TASK STATEMENT
Below are records with pictures in them. Transcribe everything from the line containing "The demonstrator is" down to the line containing "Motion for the", exactly, and leave the pictures behind.

BEGIN EXERCISE DATA

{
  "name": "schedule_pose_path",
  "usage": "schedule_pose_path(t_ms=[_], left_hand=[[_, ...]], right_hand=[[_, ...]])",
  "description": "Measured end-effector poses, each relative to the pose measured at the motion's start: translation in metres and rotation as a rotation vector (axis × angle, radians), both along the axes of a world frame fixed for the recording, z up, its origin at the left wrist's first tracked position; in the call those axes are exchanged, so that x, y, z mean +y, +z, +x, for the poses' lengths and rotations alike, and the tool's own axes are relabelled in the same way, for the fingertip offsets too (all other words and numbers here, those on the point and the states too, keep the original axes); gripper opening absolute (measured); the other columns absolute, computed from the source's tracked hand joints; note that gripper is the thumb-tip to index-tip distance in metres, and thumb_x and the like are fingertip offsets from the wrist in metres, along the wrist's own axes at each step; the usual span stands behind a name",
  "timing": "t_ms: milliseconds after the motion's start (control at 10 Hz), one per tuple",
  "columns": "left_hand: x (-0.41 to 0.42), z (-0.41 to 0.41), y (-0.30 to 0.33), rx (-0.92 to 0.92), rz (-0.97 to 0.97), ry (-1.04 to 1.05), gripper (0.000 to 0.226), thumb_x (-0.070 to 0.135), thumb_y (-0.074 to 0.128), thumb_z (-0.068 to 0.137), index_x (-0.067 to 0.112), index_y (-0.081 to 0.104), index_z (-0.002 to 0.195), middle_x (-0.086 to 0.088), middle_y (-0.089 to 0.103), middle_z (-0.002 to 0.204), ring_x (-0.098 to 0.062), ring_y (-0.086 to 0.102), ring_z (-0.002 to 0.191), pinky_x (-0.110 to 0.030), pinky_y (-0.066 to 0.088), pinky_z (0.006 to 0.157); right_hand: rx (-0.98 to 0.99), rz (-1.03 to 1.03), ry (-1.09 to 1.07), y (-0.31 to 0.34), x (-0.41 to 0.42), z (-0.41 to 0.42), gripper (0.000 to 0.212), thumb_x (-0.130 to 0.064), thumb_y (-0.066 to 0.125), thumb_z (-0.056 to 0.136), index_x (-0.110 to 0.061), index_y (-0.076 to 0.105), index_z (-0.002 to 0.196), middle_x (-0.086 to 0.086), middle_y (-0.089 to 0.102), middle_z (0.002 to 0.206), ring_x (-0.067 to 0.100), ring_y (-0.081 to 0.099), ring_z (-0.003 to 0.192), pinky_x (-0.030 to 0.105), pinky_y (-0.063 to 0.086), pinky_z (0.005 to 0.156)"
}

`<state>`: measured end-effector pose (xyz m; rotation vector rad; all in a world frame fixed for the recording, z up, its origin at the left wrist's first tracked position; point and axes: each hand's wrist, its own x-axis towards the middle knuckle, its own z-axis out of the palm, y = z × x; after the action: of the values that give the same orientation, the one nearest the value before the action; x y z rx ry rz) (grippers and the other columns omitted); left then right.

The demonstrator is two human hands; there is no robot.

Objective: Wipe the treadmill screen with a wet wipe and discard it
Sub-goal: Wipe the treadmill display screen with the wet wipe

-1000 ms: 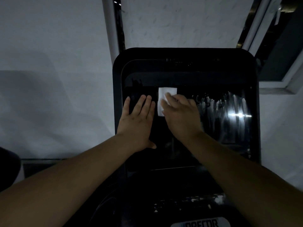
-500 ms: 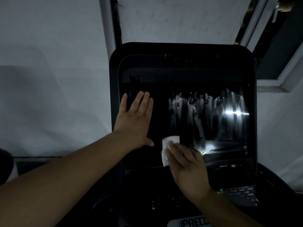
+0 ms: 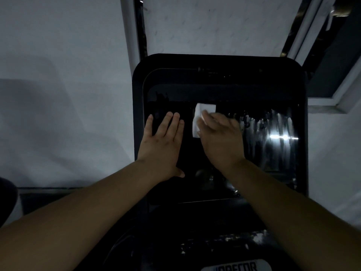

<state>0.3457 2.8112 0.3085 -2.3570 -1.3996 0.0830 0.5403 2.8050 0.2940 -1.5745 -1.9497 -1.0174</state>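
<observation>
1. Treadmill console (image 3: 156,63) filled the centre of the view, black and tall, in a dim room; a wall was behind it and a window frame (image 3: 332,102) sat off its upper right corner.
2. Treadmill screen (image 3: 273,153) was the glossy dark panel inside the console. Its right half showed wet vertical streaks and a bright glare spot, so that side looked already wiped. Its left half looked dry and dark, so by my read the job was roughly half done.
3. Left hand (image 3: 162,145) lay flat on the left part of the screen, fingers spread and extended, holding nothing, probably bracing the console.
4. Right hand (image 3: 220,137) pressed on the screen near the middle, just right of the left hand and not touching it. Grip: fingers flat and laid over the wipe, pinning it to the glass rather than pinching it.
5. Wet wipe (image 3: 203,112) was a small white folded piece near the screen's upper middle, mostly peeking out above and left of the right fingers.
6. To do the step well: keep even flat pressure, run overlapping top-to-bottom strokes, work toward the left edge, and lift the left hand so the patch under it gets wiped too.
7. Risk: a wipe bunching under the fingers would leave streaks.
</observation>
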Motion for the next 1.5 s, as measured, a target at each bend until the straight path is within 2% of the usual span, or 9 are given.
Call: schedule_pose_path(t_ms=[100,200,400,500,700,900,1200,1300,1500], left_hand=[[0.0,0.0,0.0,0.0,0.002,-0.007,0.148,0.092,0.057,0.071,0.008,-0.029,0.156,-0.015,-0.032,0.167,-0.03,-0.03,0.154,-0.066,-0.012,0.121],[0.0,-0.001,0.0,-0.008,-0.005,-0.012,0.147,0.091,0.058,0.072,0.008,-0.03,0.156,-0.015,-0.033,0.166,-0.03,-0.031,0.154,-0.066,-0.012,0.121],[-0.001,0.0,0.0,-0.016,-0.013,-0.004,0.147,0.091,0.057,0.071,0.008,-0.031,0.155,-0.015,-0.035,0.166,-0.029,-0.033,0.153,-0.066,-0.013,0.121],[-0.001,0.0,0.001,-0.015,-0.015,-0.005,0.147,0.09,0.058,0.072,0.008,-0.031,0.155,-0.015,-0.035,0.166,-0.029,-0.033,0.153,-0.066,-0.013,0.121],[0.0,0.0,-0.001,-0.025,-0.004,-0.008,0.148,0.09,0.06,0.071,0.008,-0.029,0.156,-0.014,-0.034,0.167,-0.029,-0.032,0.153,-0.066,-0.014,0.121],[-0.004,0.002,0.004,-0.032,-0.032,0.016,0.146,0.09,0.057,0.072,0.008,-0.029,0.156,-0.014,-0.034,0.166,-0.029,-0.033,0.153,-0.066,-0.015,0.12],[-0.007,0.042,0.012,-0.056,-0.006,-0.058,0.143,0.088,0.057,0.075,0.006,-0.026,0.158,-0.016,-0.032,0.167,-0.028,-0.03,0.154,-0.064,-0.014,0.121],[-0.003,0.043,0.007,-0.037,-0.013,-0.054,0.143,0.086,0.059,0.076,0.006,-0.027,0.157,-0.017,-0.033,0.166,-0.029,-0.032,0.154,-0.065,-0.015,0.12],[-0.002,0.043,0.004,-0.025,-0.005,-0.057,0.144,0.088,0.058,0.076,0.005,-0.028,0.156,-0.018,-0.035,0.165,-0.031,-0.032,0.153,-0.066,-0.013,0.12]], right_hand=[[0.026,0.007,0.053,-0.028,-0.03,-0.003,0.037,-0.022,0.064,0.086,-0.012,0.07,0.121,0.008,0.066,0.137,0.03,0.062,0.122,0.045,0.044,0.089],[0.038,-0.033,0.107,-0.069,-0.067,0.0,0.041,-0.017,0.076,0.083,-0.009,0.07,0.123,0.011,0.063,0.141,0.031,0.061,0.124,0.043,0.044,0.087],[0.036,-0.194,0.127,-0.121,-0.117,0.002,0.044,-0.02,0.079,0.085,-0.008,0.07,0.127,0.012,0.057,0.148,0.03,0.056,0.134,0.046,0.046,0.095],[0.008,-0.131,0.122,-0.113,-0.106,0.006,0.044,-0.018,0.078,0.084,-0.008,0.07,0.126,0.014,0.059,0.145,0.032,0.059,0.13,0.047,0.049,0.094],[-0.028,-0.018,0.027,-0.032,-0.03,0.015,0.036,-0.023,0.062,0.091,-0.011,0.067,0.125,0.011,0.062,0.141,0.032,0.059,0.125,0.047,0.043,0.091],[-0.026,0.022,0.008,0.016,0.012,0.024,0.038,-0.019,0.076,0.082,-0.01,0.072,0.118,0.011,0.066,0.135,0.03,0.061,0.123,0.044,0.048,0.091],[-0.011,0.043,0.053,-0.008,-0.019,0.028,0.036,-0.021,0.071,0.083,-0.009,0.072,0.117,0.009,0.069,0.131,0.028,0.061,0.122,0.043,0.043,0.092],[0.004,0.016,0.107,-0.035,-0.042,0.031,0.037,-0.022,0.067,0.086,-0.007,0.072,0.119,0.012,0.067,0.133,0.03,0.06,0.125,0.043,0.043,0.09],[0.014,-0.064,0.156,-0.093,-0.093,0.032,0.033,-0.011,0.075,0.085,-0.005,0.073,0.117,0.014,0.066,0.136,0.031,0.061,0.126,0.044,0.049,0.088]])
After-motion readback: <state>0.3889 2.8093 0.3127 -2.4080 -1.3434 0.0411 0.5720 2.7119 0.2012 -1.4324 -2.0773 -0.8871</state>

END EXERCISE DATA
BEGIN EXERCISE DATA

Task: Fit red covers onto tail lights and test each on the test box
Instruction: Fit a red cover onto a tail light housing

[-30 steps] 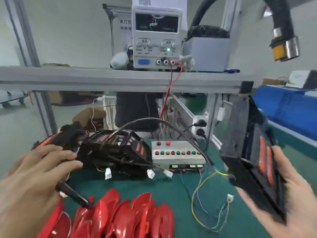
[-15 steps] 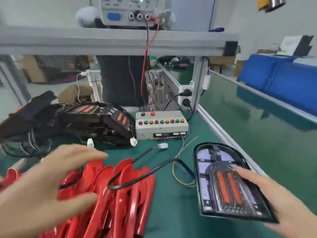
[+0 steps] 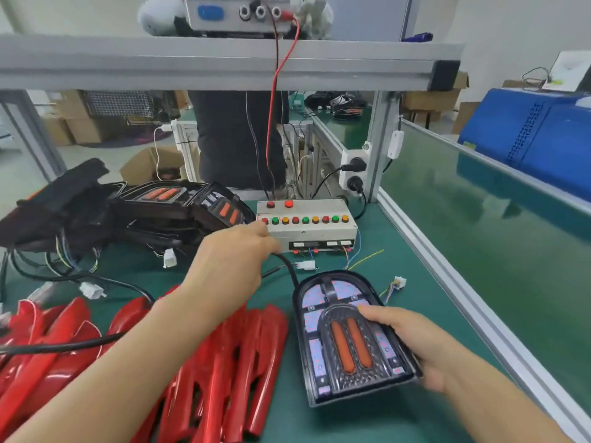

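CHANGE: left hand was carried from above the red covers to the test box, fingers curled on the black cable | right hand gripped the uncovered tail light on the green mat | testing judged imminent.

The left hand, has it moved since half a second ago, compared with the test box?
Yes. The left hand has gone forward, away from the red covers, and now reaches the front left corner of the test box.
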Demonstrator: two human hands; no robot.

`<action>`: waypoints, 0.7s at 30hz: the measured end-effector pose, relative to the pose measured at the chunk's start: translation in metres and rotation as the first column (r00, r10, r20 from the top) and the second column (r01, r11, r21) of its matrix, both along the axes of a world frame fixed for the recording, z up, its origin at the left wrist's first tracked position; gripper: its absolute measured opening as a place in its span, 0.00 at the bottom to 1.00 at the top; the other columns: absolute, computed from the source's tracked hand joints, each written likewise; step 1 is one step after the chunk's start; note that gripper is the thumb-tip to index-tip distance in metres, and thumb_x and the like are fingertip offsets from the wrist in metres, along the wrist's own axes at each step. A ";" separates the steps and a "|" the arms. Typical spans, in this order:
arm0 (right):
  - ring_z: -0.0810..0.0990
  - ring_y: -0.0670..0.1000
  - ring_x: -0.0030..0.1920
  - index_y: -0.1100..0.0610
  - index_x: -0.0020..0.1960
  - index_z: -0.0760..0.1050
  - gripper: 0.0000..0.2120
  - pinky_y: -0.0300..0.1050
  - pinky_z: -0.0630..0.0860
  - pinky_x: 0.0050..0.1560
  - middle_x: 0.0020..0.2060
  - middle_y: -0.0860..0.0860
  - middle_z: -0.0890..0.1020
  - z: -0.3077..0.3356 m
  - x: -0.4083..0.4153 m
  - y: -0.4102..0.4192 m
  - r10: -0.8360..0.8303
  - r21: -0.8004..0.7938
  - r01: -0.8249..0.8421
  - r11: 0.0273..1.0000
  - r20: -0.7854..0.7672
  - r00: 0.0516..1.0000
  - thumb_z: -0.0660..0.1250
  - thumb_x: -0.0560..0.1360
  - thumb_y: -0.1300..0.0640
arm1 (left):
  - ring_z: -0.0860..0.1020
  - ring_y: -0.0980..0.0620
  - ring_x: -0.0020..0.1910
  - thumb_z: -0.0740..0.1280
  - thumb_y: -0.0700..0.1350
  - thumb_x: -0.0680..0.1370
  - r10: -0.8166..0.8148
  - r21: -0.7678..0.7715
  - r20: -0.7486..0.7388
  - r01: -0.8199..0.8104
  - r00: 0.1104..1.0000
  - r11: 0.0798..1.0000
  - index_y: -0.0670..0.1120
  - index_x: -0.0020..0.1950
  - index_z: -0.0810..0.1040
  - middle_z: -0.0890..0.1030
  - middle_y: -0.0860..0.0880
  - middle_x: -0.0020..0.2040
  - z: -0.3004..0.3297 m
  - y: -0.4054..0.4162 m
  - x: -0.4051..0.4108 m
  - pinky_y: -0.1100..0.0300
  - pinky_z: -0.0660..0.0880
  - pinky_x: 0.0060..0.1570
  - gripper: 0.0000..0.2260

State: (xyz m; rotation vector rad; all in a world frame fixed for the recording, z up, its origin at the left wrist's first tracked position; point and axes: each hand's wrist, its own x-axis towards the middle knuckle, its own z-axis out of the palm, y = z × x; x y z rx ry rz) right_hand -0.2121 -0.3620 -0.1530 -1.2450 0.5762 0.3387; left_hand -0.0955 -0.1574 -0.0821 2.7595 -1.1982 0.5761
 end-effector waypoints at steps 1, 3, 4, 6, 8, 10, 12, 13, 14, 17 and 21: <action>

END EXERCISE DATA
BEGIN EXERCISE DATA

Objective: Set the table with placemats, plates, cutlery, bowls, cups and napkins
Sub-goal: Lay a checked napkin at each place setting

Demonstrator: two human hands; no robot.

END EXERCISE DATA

RESULT FOR THIS TASK
The demonstrator is two human hands; there is no robot.

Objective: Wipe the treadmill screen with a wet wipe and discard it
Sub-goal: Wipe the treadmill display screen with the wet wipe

-1000 ms: 
-500 ms: 
+0 ms: 

<state>0.3457 2.8112 0.3085 -2.3570 -1.3996 0.0830 0.5403 2.8050 0.2940 -1.5745 -1.9497 -1.0174</state>
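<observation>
1. Treadmill console (image 3: 156,63) filled the centre of the view, black and tall, in a dim room; a wall was behind it and a window frame (image 3: 332,102) sat off its upper right corner.
2. Treadmill screen (image 3: 273,153) was the glossy dark panel inside the console. Its right half showed wet vertical streaks and a bright glare spot, so that side looked already wiped. Its left half looked dry and dark, so by my read the job was roughly half done.
3. Left hand (image 3: 162,145) lay flat on the left part of the screen, fingers spread and extended, holding nothing, probably bracing the console.
4. Right hand (image 3: 220,137) pressed on the screen near the middle, just right of the left hand and not touching it. Grip: fingers flat and laid over the wipe, pinning it to the glass rather than pinching it.
5. Wet wipe (image 3: 203,112) was a small white folded piece near the screen's upper middle, mostly peeking out above and left of the right fingers.
6. To do the step well: keep even flat pressure, run overlapping top-to-bottom strokes, work toward the left edge, and lift the left hand so the patch under it gets wiped too.
7. Risk: a wipe bunching under the fingers would leave streaks.
</observation>
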Motion for the next 1.5 s, as measured, a target at each bend until the straight path is within 2% of the usual span, or 9 are given.

The work on this exercise is now complete.